La dérive qui s’opère dans l’analyse du travail de secteur « par le biais de moyennes » s’est renforcée dans chaque rapport ; celui-ci rassemble tout ce qui avait été glané par les précédents. Il croit pointer la raison du « prétendu » échec dans l’organisation insuffisante du schéma de travail de la sectorisation (il fait la même erreur que celle qui a été réalisée dans les modifications de la loi de 1938, chacun de ses « toilettages » a des résultats pires que ceux de cette loi). Il invoque donc l’organisationnel comme la recette miracle, alors que l’essentiel est dans l’approfondissement de la clinique, donc dans la formation des acteurs et la simplicité de leurs conditions de travail. Je ne résiste pas à la tentation de rappeler une phrase de Lucien Bonnafé, certes un peu dure, mais qui convient absolument au danger que nous courons avec la proposition d’un bassin-territoire de 3 à 8 équipes de secteur (c’est le chiffre du rapport), et une instance de « coordination », avec son superviseur, son CMP territorial, ses structures spécialisées territoriales, son observation de 72 heures territoriale,… Phrase rappelée lors d’une fête en sa mémoire à Corbeil le 15 décembre 2003 : « L’asile, ce ne sont pas les murs, c’est un système de relations humaines « superbement » organisé, pétrifié… ». Cette phrase mérite que l’on prenne le temps de la méditer… ce « système », nous l’avons sous les yeux dans ce rapport à l’état de projet. Puisse-t-il ne pas dépasser le stade du carton ! Avec cette énorme machine territoriale (que ce soit 200 ou 800 000 !) les liens humains se perdent dans cette « architecture logique », alors que tout se construit dans la psychiatrie de secteur par le travail de « proximité », là où la chaleur humaine, le réveil des liens, la « reconnaissance » humaine avec sa densité, son émotion, le placent sur le terrain de la personne qui souffre et des siens, des proches, et que ce travail se continue sur des années, des dizaine d’années, s’appuyant régulièrement sur l’évolution des générations qui se suivent, héritent, se déchirent, se reconnaissent… dans un travail clinique de continuité qui ne peut se mener que dans une équipe à l’échelle humaine, où la confiance règne, où l’on « n’évalue » pas sans cesse, où l’on n’est pas sous une hiérarchie qui ne connaît rien des liens humains locaux, qui seuls soignent !
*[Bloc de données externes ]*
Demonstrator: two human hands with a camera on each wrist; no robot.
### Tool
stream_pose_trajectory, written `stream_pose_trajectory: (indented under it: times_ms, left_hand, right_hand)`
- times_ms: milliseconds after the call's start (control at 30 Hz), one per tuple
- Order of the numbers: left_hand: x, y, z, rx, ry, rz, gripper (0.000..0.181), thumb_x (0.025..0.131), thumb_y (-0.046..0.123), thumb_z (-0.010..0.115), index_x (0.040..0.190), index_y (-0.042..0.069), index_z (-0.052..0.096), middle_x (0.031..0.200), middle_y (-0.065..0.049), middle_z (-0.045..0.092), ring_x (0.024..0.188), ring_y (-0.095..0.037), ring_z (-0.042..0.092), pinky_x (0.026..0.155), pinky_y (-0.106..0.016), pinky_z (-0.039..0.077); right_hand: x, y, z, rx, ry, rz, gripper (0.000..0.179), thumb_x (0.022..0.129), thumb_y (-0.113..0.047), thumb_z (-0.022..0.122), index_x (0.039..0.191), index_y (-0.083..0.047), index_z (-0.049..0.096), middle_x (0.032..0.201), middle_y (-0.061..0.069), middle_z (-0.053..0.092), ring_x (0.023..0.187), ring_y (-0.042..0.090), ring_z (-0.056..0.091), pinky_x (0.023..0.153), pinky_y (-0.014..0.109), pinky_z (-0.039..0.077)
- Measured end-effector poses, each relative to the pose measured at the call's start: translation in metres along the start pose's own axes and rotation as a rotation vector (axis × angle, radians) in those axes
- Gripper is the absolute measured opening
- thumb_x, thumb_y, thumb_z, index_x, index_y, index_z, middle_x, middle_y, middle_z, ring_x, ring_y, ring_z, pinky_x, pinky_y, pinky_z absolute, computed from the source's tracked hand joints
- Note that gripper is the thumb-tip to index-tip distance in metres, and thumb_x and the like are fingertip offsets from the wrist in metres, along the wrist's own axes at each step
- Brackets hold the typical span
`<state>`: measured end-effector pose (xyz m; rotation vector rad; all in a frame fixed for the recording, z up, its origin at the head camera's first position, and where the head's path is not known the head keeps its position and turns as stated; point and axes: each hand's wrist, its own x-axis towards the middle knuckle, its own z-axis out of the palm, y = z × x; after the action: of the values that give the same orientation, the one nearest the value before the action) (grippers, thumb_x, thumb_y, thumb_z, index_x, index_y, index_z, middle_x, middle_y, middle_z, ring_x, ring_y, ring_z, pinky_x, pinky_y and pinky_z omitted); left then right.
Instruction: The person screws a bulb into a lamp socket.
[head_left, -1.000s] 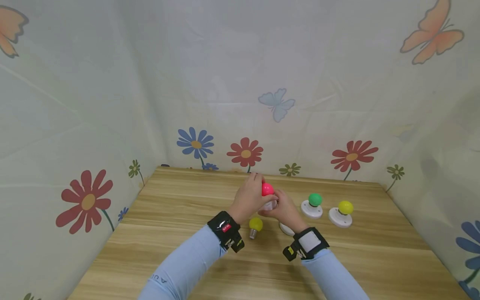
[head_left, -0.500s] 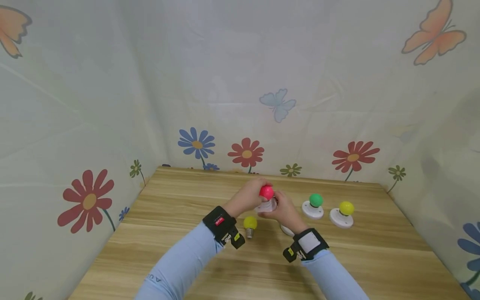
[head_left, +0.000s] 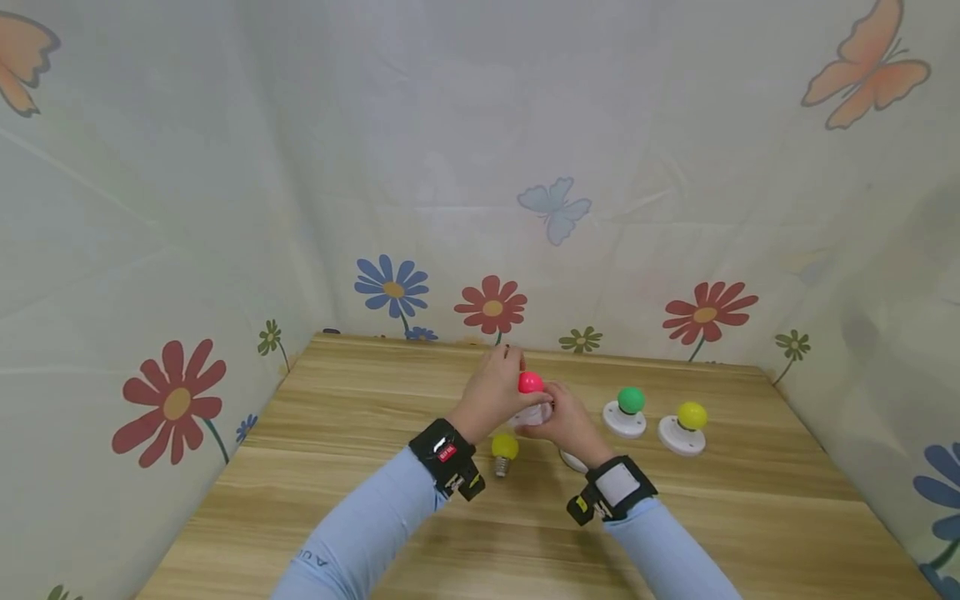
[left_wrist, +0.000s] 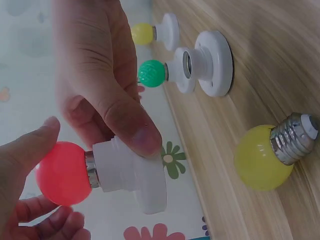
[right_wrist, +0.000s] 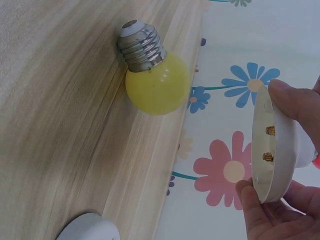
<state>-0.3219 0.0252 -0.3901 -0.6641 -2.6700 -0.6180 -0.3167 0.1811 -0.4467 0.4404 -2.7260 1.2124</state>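
My left hand holds a red light bulb, thumb on one side and fingers on the other. The bulb's metal screw base sits partly inside a white lamp socket, with a strip of metal showing at the socket's mouth. My right hand grips that socket by its round base, raised above the table. In the right wrist view, the socket's hollow underside shows two brass screws. A loose yellow bulb lies on the table beneath my hands, its bare screw base toward me.
An unfilled white socket stands on the wooden table, partly behind my right wrist in the head view. To the right stand sockets bearing a green bulb and a yellow bulb. A flowered curtain surrounds the table's back and sides.
My left hand turned over the red bulb and back again, still at it. My right hand keeps the socket nearly in place. The loose yellow bulb rolled slightly left, then a little back right.
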Motion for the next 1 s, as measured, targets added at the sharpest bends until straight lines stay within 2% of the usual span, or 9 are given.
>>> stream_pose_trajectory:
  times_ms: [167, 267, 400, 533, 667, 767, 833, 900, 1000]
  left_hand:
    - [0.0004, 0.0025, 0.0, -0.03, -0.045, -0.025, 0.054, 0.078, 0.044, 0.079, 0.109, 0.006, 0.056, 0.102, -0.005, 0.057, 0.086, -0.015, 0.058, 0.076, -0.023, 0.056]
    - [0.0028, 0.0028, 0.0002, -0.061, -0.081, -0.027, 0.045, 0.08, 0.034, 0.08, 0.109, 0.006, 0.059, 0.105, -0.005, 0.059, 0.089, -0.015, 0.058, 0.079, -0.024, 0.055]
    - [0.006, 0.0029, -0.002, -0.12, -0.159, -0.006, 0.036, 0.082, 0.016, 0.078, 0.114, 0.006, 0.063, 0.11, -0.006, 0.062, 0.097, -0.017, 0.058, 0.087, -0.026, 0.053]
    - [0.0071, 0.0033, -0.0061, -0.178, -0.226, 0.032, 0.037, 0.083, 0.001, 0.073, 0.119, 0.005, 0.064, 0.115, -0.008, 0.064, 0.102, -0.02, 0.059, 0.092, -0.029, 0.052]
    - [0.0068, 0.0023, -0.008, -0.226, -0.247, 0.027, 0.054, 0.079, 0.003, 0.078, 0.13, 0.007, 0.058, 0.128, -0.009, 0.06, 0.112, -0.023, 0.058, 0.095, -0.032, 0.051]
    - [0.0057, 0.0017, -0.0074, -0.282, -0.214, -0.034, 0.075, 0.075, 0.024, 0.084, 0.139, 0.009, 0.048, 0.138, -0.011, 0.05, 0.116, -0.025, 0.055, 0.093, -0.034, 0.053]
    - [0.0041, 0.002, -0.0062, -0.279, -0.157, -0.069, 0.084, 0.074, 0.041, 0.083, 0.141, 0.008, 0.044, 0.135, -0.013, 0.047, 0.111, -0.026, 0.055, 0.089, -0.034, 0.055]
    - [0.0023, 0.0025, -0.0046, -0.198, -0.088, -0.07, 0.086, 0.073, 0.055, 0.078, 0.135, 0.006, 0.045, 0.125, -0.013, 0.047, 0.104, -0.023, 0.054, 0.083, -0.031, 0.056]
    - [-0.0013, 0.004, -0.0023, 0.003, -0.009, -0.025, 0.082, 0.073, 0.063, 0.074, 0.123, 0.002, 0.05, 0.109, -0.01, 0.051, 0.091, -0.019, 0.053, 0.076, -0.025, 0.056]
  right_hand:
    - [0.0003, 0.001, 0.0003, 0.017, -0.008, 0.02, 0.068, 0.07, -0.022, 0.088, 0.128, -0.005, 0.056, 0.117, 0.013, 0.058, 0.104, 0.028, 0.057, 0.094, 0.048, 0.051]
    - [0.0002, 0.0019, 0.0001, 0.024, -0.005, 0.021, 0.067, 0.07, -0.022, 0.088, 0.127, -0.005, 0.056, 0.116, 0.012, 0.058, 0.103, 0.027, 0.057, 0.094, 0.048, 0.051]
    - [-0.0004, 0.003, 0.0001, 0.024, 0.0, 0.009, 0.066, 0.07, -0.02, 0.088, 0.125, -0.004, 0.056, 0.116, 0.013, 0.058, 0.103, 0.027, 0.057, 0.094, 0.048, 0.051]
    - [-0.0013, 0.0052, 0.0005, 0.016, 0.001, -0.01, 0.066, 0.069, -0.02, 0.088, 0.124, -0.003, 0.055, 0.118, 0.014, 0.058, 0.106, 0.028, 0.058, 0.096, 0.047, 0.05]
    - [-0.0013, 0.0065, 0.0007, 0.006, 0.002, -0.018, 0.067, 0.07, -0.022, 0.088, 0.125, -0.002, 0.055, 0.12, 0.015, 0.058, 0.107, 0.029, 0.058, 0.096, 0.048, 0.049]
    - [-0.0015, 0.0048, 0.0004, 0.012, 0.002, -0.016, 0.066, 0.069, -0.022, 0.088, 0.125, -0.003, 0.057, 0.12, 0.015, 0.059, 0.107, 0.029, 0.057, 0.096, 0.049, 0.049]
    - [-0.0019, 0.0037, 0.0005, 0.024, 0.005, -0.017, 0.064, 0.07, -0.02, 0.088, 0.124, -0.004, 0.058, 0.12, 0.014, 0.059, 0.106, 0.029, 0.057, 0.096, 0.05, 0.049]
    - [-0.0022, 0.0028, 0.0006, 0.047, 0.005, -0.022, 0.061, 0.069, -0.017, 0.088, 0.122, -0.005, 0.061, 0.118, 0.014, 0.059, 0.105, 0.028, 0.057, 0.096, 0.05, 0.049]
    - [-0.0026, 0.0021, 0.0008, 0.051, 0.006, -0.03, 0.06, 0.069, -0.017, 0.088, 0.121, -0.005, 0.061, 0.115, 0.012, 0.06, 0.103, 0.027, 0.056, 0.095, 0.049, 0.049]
Avec ce rapport plus précis donc plus dangereux que tous les précédents (qui le préparaient déjà) se manifeste clairement une politique émanant du pouvoir (et pas de tous les administratifs, nous en connaissons un certain nombre qui défendent les mêmes valeurs du service public, et de la Cité) donnant foi aux techniques « contre l’homme » ? C’est au contraire la clinique qui doit primer sur l’organisationnel en psychiatrie et permettre l’élaboration à mener, grâce à des innovations constantes de l’équipe dans le champ d’une psychiatrie basée sur une philosophie de l’homme compris, non comme un individu, mais comme une personne en liens constants et profonds avec ses proches et membre d’une Cité. En psychiatrie de secteur, la qualité du travail ne vient pas de la solidité des structures de soin, mais du souffle clinique et de la vision « politique », citoyenne, qui animent l’équipe.